Graduate
Applied Mathematics (MSc)
Courses
Foundation Courses:
Given the applied nature of our program, it is highly probable that many of our students will have a background in the applied sciences/engineering fields. Thus, the purpose of the foundation courses are to fill in, as much as is necessary, whatever gaps that some of the students may have in their previous studies of mathematics. These courses will also give the students an overview of the program and an introduction to applied mathematics. Students are only required to complete one of the two foundation courses.
Core Courses:
The core courses are to be completed by all students in the program. These courses focus on certain well-established principles and techniques that are particularly important in applied mathematics. They also provide essential background for some of the elective courses in our program.
Foundation Courses:
Analysis and Probability
Vectors and complex calculus. ODEs, PDEs, eigenfunction expansions and integral equations. Measure spaces, random variables and modes of convergence, algorithms for simulation of distributions, martingales, Brownian motion and stochastic integration, stochastic differential equations.
Algebra and Discrete Mathematical Structures
Review of basic concepts from elementary number Theory: g.c.d., Euclid’s algorithm, congruences; group theory: examples, applications to counting and coding; rings and fields: examples, polynomial rings, finite fields; linear algebra: vector spaces, basis and dimension, spaces over finite fields, linear, polynomial and BCH codes; latin squares, designs, and matroids, Steiner’s triple systems; Introduction to graph theory: isomorphism problem, paths and circuits, trees, colourings.
Core Courses:
Principles and Techniques in Applied Mathematics, Part I
Integral transform and applications to ODEs and PDEs; discrete Fourier transforms, FFT and applications; asymptotic expansions; perturbation methods; calculus of variations, optimizing functionals and applications.
Principles and Techniques in Applied Mathematics, Part II
Numerical methods; numerical linear algebra; numerical methods for ODEs; numerical methods for PDEs; numerical simulations.
Elective Courses:
Financial Mathematics
This course covers the fundamentals of mathematical methods in finance. Bonds, annuities, amortization, futures, profit/cost optimization. Decisions under certainty/uncertainty, capital budgeting and risk and return. Risk management, value at risk, credit risk. Modern portfolio theory. Arbitrage, utility theory, complete and incomplete markets. Modern theory of derivative pricing, Black-Scholes formulation. European, American options and credit derivatives. Numerical methods, Cox-Ross binomial models and finite difference schemes, lattice models for interest-rate derivatives.
Digital Signals and Wavelets
Digital signals; wavelets; adaptive methods; two and three dimensional transforms; applications.
Topics in Functional Analysis
Normed spaces; fundamental results; Hilbert spaces; calculus in Banach spaces; additional topics.
Topics in Discrete Mathematics
Introduction to Functions; Graphs; and Algorithms: growth of functions, O-notation, efficiency of algorithms; trees: binary and spanning tress, breadth-first and depth-first algorithms, shortest path problem; Eulerian and Hamiltonian paths and circuits: traveling salesman problem, P vs. NP; min-max algorithms: Dijkstra’s algorithm, Hungarian Method; linear programming: simplex method, duality.
Applied Statistical Methods
This course covers a wide variety of statistical methods with application in medicine, engineering, and economics. Exploratory data analysis. Parametric probability distributions. Sampling and experimental designs. Estimation, confidence intervals and tests of hypothesis. Analysis of variance. Multiple regression analysis, tests for normality. Nonparametric statistics. Statistical analysis of time series; ARMA and GARCH processes. Practical techniques for the analysis of multivariate data; principal components, factor analysis.

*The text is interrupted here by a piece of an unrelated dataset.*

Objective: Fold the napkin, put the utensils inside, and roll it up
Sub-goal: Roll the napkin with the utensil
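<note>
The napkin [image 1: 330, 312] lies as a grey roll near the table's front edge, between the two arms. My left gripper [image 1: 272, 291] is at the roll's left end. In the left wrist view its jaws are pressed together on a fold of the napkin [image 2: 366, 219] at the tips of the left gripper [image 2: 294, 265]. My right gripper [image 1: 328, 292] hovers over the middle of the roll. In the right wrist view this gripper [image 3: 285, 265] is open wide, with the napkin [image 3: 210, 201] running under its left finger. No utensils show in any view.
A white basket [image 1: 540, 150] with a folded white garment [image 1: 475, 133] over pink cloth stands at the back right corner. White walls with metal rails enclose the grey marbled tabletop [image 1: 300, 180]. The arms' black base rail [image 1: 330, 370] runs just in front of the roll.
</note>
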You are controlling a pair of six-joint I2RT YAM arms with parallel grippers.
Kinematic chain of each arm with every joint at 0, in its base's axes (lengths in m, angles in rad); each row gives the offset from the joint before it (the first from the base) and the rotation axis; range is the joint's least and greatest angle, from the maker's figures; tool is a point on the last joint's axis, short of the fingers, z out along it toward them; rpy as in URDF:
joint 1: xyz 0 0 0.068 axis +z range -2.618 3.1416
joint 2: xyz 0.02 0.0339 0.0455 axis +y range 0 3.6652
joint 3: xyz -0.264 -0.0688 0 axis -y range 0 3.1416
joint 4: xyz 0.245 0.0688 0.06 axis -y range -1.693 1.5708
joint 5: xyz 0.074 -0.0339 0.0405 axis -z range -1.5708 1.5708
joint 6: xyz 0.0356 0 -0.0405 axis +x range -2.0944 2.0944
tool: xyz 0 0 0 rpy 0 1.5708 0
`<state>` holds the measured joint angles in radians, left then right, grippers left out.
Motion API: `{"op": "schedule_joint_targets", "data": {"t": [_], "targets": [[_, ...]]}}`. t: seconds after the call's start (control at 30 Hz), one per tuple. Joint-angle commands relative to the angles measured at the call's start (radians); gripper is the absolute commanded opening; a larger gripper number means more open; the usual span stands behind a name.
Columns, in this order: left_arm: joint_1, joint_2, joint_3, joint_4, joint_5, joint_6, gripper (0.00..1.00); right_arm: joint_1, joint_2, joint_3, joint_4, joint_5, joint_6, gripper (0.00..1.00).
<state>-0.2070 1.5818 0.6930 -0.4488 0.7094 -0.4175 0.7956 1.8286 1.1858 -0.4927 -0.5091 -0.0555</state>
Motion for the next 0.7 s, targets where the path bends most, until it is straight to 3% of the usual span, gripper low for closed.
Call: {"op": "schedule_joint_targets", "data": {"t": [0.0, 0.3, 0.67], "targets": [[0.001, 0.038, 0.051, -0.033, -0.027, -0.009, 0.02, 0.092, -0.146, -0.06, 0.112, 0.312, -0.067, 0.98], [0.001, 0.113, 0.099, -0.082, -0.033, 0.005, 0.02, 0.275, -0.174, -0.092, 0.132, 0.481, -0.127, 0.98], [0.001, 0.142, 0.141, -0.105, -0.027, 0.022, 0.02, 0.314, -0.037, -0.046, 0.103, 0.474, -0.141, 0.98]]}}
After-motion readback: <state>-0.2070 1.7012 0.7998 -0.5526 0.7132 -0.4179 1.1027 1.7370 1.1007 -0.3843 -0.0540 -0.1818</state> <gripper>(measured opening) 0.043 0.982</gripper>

Partial Differential Equations
Hyperbolic equations, weak solutions, shock formation, non-linear
waves, reaction-diffusion equations, traveling wave solutions,
elliptic equations, numerical methods, applications.
Topics in Biomathematics
Discrete and continuous time processes applied to biology and chemistry. Deterministic and stochastic descriptions for birth/death processes in chemical kinetics. Numerical methods for spatially distributed systems including multi-species reaction-diffusion equations. Applications will include some or all of: chemical waves, traveling wave fronts in excitable media, spiral waves, pattern formation, blood flow and flow in chemical reactors.